Records from a data collection
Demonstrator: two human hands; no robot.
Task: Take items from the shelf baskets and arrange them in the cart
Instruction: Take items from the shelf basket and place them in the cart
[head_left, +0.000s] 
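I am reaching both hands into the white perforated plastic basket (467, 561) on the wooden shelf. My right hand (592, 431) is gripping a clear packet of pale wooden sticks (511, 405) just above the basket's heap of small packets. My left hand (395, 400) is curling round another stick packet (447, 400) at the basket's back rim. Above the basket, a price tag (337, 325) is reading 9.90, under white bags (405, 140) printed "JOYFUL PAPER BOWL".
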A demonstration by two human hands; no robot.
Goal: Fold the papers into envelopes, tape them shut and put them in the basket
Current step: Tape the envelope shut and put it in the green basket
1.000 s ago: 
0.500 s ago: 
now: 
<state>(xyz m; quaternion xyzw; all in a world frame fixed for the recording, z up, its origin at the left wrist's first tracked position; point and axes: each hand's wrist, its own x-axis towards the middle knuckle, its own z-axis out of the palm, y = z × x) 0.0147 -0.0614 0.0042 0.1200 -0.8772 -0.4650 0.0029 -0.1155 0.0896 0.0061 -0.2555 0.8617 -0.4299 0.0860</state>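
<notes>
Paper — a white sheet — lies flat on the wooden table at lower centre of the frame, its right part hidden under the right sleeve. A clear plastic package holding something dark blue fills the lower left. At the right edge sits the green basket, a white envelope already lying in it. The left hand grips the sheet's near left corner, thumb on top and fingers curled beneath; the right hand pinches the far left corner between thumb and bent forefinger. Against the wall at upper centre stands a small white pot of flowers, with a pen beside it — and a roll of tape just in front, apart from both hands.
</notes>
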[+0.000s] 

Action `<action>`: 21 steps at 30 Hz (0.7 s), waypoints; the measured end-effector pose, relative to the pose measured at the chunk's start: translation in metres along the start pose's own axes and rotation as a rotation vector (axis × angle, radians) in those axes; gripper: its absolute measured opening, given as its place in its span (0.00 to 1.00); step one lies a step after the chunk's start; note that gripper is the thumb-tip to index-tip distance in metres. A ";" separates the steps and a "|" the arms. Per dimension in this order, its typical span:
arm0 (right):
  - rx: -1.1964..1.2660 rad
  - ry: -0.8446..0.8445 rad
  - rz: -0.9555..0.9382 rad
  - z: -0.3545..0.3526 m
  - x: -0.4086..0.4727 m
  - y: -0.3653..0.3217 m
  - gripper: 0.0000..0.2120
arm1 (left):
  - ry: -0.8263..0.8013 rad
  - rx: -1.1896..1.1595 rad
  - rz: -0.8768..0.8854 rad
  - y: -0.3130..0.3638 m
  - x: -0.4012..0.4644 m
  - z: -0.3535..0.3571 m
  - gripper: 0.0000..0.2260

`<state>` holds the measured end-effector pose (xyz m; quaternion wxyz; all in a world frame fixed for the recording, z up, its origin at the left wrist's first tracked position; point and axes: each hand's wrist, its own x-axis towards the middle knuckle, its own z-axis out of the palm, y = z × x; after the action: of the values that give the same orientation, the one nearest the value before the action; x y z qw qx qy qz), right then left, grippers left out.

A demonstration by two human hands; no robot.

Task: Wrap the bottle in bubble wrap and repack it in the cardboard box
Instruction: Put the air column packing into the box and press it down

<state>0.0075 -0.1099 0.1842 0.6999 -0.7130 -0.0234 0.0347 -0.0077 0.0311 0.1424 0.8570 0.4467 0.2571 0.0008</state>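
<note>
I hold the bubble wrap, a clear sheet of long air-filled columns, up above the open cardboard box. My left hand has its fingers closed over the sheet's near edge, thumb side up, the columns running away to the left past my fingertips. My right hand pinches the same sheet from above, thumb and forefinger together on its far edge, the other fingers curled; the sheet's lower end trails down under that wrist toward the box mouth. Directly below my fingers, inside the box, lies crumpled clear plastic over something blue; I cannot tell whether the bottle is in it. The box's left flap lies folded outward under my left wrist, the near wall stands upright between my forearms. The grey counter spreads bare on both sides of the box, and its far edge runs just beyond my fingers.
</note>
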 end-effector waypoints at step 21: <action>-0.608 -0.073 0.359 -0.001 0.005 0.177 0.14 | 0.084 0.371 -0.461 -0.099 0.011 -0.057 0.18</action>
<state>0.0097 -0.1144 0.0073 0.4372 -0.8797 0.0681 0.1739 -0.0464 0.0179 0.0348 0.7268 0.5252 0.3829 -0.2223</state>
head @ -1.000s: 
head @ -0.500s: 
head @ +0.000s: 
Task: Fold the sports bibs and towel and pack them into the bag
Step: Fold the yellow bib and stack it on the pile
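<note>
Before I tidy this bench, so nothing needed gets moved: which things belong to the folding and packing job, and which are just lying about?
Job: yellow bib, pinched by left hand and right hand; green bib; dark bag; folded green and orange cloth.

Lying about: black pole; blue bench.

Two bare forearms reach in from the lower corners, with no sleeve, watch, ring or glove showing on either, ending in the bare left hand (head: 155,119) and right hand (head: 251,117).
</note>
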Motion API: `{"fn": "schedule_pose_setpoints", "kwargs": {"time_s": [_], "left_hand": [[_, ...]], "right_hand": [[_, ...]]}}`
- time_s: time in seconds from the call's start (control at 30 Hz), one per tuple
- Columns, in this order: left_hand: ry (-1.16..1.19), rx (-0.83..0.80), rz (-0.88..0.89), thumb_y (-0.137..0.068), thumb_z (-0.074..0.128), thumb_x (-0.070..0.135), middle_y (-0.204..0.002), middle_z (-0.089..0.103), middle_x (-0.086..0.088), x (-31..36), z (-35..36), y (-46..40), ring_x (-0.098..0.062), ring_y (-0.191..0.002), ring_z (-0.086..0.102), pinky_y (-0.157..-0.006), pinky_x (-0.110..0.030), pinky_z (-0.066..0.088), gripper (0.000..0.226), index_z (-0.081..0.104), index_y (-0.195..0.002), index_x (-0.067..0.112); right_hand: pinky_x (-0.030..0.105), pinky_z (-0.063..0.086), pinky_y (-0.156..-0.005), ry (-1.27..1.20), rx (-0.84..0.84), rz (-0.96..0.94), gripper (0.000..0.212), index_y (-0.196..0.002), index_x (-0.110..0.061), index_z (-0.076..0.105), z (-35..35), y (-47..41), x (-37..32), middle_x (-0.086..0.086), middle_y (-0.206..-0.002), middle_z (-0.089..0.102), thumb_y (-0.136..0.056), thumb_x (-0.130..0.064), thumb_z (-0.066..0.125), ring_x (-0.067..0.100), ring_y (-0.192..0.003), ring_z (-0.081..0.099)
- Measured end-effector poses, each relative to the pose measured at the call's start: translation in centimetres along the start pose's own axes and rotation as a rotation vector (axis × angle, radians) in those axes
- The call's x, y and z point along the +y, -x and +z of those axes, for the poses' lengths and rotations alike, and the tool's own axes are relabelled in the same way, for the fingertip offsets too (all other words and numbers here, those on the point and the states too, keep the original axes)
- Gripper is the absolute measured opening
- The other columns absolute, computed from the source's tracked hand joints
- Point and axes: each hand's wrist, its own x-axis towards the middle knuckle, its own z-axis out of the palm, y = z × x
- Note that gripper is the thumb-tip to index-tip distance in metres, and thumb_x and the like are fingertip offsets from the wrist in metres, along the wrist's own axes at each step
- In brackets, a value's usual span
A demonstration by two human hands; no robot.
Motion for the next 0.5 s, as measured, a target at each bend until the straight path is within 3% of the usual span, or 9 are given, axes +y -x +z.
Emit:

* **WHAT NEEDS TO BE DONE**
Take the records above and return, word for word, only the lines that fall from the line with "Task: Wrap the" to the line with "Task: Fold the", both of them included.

* **RESULT FOR THIS TASK**
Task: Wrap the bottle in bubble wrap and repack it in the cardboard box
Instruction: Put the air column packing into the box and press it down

<state>0.0075 -0.1099 0.1842 0.6999 -0.7130 -0.0234 0.0347 -0.0077 0.0311 0.1424 0.8570 0.4467 0.2571 0.0008</state>
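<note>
I hold the bubble wrap, a clear sheet of long air-filled columns, up above the open cardboard box. My left hand has its fingers closed over the sheet's near edge, thumb side up, the columns running away to the left past my fingertips. My right hand pinches the same sheet from above, thumb and forefinger together on its far edge, the other fingers curled; the sheet's lower end trails down under that wrist toward the box mouth. Directly below my fingers, inside the box, lies crumpled clear plastic over something blue; I cannot tell whether the bottle is in it. The box's left flap lies folded outward under my left wrist, the near wall stands upright between my forearms. The grey counter spreads bare on both sides of the box, and its far edge runs just beyond my fingers.
</note>
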 end-effector waypoints at step 21: <action>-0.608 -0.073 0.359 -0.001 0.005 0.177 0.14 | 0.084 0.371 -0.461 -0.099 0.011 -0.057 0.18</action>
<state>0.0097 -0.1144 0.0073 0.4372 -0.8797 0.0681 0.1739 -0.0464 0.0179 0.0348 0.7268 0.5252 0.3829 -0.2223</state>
head @ -1.000s: 
head @ -0.500s: 
head @ +0.000s: 
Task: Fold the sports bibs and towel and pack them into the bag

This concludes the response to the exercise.